Proud of handing off her residential program startup, Westin dedicated her time to federal advocacy for the Anna Westin Act, in hopes of helping people overcome obstacles that keep them from coming to treatment for eating disorders.

She also initiated five family and friends support groups in the Twin Cities, including one attended by the Schlick family. Frank and Janelle Schlick facilitate the Woodbury friends and family group.

Heart and soul

Through 16 years of pain, Westin has pushed for a bill that might stand its best chance of passing by the end of this year. She wanted her daughter’s unnecessary death to lead to something positive.

The story of Westin’s activism and what is now Klobuchar’s bill started the day after Anna died.

That’s when the Anna Westin Foundation was conceived.

“My husband said, ‘What?’” Westin said. “We started fighting the eating disorder with our heart and soul. If we could tell her story really openly and honestly, maybe someone would be saved.”

There are men and women, young and old, people of all economic classes and races who suffer from eating disorders.

Eating disorders cause medical complications such as cardiac arrhythmia, cardiac arrest, brain damage, osteoporosis, infertility and death. The mental strife of an eating disorder persists beyond medical consequences, as anxiety and depression are common side effects.

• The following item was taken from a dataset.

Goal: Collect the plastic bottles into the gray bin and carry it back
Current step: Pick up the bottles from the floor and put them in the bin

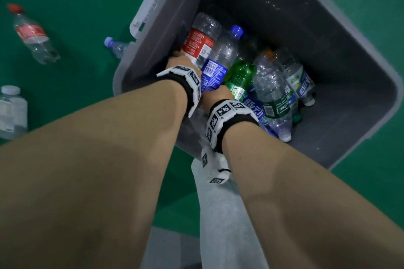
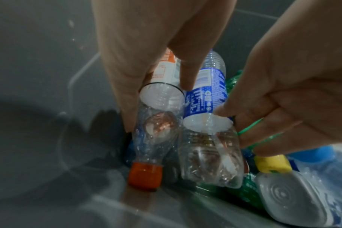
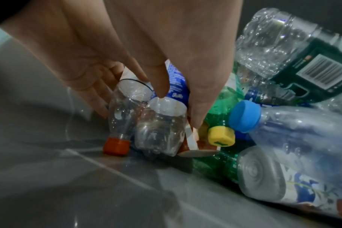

While eating disorders can be treated, only one in 10 people with an eating disorder get treatment, Klobuchar said.

Advocates said that specialized treatment leads to recovery and reduces mortality.

“We’ll pass the Anna Westin Act, and then we’ll go on and do the next thing we have to do,” Westin said. “We’re coming to not an end — because there’s so much more to do — but a point where we’re going to help, I believe, millions of people.”